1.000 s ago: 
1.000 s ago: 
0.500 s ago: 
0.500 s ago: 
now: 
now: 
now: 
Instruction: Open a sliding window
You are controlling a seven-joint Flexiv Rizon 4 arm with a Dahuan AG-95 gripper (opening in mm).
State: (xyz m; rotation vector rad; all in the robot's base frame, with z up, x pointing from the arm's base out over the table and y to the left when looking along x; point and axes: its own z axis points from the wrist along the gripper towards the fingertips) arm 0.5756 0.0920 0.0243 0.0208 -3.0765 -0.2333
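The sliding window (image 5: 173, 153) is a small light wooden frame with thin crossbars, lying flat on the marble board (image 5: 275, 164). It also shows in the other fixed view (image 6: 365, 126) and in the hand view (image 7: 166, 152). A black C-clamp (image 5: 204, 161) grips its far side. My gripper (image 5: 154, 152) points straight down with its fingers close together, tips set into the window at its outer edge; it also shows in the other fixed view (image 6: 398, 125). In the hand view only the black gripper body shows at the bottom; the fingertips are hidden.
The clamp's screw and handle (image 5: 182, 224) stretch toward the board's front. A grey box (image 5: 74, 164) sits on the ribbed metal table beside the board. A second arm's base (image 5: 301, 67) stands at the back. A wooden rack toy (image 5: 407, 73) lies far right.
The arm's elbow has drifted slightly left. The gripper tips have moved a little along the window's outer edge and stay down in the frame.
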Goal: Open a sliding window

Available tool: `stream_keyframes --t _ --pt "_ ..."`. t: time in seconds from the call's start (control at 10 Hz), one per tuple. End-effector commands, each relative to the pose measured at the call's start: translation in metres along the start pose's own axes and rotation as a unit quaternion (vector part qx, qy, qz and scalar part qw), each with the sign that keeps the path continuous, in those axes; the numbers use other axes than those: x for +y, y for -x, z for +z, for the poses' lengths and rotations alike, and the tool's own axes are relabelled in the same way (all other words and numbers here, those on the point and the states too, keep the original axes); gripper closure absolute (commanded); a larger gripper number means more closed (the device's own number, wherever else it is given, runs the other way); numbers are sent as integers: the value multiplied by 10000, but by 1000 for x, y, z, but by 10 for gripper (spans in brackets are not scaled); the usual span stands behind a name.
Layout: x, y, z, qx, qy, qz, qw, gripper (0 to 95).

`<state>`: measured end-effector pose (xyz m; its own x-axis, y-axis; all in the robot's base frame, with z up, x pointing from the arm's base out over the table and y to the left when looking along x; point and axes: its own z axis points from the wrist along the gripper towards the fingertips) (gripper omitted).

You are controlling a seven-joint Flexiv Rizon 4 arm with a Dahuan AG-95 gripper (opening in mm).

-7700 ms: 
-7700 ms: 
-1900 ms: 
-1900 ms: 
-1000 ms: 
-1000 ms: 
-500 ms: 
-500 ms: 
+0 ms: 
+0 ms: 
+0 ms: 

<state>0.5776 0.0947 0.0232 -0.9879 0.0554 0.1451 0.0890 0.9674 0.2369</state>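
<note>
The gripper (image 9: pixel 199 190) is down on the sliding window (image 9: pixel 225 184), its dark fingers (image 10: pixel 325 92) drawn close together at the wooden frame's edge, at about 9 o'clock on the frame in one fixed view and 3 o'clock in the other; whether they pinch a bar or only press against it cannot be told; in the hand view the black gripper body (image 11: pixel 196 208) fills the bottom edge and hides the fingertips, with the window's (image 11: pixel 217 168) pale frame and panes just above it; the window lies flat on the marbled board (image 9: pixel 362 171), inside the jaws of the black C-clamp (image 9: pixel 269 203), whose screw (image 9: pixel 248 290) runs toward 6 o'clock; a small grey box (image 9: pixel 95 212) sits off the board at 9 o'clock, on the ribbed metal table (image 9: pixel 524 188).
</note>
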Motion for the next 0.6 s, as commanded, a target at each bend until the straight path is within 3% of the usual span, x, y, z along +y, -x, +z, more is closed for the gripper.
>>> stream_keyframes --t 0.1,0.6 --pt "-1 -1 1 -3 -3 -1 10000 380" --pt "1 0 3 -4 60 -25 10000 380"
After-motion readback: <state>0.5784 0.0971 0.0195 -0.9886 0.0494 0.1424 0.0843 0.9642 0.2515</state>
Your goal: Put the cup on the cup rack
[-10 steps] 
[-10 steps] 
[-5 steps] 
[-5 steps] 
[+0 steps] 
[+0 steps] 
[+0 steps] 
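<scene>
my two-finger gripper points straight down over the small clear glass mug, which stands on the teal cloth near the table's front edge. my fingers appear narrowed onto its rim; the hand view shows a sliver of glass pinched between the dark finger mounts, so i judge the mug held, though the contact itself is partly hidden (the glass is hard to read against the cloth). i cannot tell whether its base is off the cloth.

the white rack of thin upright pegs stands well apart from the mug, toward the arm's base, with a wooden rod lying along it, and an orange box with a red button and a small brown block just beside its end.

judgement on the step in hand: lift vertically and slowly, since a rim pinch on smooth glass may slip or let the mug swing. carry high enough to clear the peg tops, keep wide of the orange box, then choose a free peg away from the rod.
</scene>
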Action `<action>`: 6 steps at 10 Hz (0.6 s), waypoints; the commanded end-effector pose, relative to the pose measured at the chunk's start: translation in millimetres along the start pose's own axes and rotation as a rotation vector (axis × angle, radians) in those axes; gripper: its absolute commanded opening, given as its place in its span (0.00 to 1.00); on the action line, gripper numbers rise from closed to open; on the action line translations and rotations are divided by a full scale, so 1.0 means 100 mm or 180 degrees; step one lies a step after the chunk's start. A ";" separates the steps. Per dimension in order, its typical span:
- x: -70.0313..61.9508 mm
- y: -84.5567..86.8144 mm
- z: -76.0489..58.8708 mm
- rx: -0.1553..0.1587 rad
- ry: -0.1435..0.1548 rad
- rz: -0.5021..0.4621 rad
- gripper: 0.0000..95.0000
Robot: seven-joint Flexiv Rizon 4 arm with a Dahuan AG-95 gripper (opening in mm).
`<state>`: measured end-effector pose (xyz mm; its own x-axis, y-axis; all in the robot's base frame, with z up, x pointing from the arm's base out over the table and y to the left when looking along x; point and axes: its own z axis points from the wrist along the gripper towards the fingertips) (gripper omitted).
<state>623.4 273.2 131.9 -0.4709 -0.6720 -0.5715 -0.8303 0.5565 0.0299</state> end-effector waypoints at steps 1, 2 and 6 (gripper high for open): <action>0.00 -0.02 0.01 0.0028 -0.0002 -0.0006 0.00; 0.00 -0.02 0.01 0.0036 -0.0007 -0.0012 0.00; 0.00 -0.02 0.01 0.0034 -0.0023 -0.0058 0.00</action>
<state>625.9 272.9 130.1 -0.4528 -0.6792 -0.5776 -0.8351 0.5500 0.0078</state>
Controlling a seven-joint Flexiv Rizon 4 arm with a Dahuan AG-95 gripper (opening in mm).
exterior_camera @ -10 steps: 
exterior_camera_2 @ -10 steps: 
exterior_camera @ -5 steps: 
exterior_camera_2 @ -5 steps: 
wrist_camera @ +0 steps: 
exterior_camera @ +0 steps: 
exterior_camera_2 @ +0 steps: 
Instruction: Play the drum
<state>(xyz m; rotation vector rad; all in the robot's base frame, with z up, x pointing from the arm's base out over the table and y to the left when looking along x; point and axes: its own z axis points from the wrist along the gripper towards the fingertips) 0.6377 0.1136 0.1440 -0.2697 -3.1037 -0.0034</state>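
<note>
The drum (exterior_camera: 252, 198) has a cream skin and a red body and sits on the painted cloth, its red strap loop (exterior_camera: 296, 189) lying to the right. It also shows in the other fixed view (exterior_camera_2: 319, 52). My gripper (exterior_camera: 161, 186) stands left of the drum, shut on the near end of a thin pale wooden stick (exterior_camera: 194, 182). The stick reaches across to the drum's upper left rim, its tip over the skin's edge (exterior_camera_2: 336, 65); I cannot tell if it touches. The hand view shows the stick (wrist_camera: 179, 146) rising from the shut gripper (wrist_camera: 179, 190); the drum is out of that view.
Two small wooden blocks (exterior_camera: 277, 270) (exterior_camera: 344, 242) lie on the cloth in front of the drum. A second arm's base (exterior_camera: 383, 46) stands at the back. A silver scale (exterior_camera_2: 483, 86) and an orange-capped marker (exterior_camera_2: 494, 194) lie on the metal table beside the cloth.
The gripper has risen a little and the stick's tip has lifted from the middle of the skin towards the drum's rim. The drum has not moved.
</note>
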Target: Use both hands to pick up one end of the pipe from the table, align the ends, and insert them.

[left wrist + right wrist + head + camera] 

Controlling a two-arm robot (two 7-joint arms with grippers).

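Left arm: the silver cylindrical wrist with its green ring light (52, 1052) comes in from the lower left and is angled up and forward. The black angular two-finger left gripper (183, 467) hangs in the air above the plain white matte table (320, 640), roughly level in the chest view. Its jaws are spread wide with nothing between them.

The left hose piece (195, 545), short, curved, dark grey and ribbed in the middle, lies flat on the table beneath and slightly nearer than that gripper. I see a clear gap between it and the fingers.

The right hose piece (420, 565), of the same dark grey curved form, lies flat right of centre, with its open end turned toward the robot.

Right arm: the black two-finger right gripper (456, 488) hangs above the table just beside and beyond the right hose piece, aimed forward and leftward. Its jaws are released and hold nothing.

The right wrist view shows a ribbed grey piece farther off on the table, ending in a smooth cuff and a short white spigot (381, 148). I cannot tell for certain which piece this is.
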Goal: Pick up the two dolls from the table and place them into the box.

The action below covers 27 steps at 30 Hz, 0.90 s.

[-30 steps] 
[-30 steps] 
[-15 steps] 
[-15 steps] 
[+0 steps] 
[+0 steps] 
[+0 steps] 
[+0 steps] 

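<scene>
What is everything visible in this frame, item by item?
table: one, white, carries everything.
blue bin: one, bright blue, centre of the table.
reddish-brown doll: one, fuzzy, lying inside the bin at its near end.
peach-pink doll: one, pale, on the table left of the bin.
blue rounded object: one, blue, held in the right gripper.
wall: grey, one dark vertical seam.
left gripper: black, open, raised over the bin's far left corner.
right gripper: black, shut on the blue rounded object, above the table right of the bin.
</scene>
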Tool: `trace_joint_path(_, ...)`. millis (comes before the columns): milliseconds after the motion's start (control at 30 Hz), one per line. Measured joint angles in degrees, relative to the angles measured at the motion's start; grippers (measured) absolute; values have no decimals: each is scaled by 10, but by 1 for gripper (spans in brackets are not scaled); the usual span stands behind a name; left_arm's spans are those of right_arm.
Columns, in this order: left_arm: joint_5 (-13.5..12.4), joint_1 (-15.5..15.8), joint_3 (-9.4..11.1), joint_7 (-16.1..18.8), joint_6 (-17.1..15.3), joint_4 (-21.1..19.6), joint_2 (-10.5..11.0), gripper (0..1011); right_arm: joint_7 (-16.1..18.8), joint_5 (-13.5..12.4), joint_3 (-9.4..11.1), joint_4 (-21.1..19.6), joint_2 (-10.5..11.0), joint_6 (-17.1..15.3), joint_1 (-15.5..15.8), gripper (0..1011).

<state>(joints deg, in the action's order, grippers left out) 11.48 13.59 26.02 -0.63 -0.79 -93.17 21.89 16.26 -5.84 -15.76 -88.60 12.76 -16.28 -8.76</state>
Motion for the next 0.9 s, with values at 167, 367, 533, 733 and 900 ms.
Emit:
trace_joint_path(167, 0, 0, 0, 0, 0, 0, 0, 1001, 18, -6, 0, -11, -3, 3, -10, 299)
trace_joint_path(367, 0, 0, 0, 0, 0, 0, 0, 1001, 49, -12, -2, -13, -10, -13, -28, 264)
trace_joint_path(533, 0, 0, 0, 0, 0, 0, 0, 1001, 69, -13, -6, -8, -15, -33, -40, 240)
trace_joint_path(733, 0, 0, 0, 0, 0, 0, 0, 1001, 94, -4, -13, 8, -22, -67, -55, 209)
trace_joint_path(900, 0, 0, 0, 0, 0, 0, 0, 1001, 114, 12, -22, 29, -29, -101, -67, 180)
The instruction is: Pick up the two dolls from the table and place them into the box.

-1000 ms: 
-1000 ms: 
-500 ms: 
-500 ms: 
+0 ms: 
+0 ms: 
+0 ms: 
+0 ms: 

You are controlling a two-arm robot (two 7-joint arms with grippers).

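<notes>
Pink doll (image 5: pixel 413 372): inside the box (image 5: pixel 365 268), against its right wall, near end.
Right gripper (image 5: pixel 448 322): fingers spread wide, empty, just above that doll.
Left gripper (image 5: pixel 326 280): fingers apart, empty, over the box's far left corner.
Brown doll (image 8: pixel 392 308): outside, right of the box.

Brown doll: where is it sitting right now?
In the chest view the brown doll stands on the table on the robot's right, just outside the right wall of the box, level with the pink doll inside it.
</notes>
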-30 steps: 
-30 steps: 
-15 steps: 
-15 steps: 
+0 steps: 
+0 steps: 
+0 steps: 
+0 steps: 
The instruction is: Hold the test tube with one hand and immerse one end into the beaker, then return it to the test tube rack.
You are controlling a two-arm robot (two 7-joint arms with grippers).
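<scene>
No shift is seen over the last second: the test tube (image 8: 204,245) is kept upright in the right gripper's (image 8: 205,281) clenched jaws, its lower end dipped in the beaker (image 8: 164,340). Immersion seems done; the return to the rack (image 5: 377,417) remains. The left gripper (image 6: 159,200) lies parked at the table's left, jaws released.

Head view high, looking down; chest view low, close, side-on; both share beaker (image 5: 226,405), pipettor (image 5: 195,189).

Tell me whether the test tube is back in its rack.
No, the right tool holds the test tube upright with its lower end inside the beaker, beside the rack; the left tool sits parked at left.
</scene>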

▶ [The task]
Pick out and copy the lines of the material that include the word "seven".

▶ [Problem solution]
You are controlling a seven-joint Flexiv Rizon 4 arm with a Dahuan AG-95 gripper (opening in mm).
You are controlling a seven-joint Flexiv Rizon 4 arm with a Dahuan AG-95 gripper (opening in mm).
Robot: seven-joint Flexiv Rizon 4 arm with a Dahuan AG-95 gripper (opening in mm).
Controlling a seven-joint Flexiv Rizon 4 arm with a Dahuan AG-95 gripper (opening in mm).

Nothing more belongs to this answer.